Every line of the listing belongs in your answer exactly as written; the images do not.

□ □ □

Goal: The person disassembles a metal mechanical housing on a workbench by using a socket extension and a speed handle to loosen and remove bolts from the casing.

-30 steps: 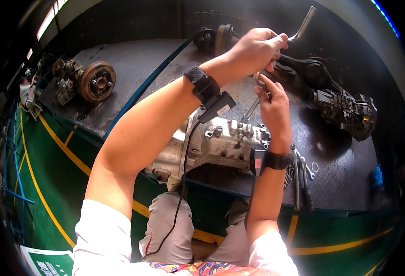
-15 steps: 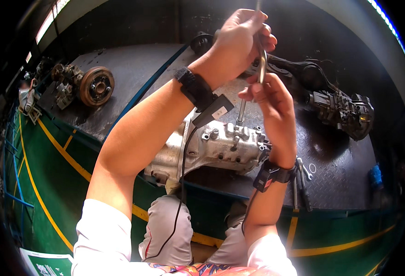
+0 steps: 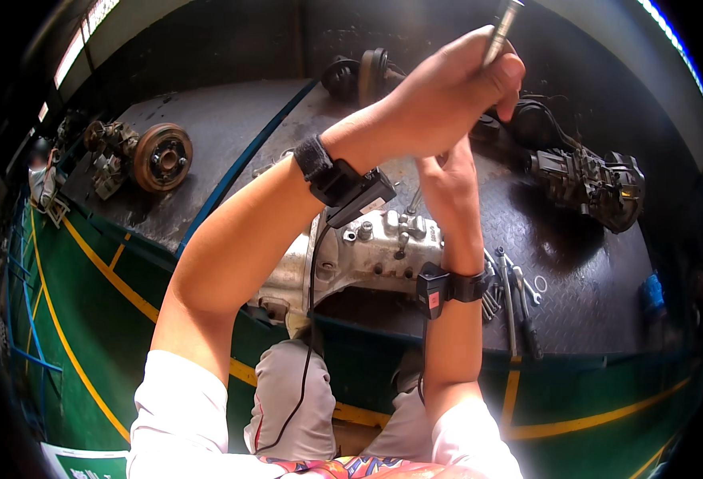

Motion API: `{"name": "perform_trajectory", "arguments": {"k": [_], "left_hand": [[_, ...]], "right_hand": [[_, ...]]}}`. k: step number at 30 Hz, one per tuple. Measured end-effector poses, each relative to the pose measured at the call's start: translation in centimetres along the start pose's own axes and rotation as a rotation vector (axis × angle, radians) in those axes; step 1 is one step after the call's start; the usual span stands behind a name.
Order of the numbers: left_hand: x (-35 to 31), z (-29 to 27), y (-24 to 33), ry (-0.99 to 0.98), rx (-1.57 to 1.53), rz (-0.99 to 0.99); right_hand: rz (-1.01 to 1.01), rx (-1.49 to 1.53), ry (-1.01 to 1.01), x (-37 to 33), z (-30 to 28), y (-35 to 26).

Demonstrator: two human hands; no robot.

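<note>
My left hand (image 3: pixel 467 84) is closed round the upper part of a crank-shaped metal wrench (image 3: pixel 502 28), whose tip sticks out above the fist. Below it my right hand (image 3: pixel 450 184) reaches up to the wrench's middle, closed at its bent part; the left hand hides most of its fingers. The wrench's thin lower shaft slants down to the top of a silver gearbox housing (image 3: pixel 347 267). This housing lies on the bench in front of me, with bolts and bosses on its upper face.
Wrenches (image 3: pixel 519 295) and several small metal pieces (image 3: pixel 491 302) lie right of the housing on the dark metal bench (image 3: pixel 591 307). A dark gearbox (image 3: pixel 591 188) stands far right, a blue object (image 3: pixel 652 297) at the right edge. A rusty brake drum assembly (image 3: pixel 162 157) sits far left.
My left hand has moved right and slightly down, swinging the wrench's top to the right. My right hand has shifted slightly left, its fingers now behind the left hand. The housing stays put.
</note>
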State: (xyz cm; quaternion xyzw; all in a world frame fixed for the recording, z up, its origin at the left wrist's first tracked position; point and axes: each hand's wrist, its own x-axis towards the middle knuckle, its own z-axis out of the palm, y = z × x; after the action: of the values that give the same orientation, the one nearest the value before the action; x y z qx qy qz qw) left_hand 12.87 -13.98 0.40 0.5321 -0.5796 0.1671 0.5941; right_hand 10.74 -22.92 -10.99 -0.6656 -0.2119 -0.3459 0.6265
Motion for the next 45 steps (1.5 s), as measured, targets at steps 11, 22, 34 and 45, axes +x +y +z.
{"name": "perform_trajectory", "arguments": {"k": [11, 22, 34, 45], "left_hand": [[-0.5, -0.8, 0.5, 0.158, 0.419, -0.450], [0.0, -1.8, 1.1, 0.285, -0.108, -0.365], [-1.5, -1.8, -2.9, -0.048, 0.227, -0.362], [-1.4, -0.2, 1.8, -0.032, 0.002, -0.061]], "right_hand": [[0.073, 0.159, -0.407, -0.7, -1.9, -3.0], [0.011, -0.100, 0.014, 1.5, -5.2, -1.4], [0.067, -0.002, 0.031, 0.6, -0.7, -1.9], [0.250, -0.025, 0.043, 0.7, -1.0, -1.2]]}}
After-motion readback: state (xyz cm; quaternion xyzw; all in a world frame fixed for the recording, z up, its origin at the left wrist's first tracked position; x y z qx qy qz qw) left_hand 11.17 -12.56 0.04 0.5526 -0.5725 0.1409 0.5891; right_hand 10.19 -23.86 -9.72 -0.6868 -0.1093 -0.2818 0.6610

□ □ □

▸ **Response area**:
Goal: The person disassembles a metal mechanical housing on a workbench by using a socket extension and a speed handle to loosen and remove bolts from the casing.

-30 steps: 
-15 steps: 
+0 steps: 

Motion API: `{"name": "perform_trajectory", "arguments": {"k": [_], "left_hand": [[_, ...]], "right_hand": [[_, ...]]}}`. k: step number at 30 Hz, one per tuple. Measured end-effector poses, each relative to the pose measured at the call's start: translation in centimetres along the start pose's own axes and rotation as a rotation vector (axis × angle, radians) in those axes; step 1 is one step after the call's start; the usual span stands behind a name.
Order of the numbers: left_hand: x (-35 to 31), z (-29 to 27), y (-24 to 33), ry (-0.99 to 0.98), rx (-1.57 to 1.53), rz (-0.99 to 0.99); right_hand: rz (-1.01 to 1.01), rx (-1.49 to 1.53), ry (-1.01 to 1.01), x (-37 to 33), z (-30 to 28), y (-35 to 26).

Demonstrator: two human hands; no robot.

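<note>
My left hand (image 3: pixel 467 84) is closed round the upper part of a crank-shaped metal wrench (image 3: pixel 502 28), whose tip sticks out above the fist. Below it my right hand (image 3: pixel 450 184) reaches up to the wrench's middle, closed at its bent part; the left hand hides most of its fingers. The wrench's thin lower shaft slants down to the top of a silver gearbox housing (image 3: pixel 347 267). This housing lies on the bench in front of me, with bolts and bosses on its upper face.
Wrenches (image 3: pixel 519 295) and several small metal pieces (image 3: pixel 491 302) lie right of the housing on the dark metal bench (image 3: pixel 591 307). A dark gearbox (image 3: pixel 591 188) stands far right, a blue object (image 3: pixel 652 297) at the right edge. A rusty brake drum assembly (image 3: pixel 162 157) sits far left.
My left hand has moved right and slightly down, swinging the wrench's top to the right. My right hand has shifted slightly left, its fingers now behind the left hand. The housing stays put.
</note>
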State: (xyz cm; quaternion xyzw; all in a world frame fixed for the recording, z up, its origin at the left wrist's first tracked position; point and axes: each hand's wrist, its own x-axis towards the middle knuckle, its own z-axis out of the palm, y = z × x; after the action: of the values that give the same orientation, the one nearest the value before the action; x y z qx qy qz qw) left_hand 12.87 -13.98 0.40 0.5321 -0.5796 0.1671 0.5941; right_hand 10.74 -22.92 -10.99 -0.6656 -0.2119 -0.3459 0.6265
Motion for the next 45 steps (1.5 s), as measured, targets at steps 11, 22, 34 and 45, axes +x +y +z.
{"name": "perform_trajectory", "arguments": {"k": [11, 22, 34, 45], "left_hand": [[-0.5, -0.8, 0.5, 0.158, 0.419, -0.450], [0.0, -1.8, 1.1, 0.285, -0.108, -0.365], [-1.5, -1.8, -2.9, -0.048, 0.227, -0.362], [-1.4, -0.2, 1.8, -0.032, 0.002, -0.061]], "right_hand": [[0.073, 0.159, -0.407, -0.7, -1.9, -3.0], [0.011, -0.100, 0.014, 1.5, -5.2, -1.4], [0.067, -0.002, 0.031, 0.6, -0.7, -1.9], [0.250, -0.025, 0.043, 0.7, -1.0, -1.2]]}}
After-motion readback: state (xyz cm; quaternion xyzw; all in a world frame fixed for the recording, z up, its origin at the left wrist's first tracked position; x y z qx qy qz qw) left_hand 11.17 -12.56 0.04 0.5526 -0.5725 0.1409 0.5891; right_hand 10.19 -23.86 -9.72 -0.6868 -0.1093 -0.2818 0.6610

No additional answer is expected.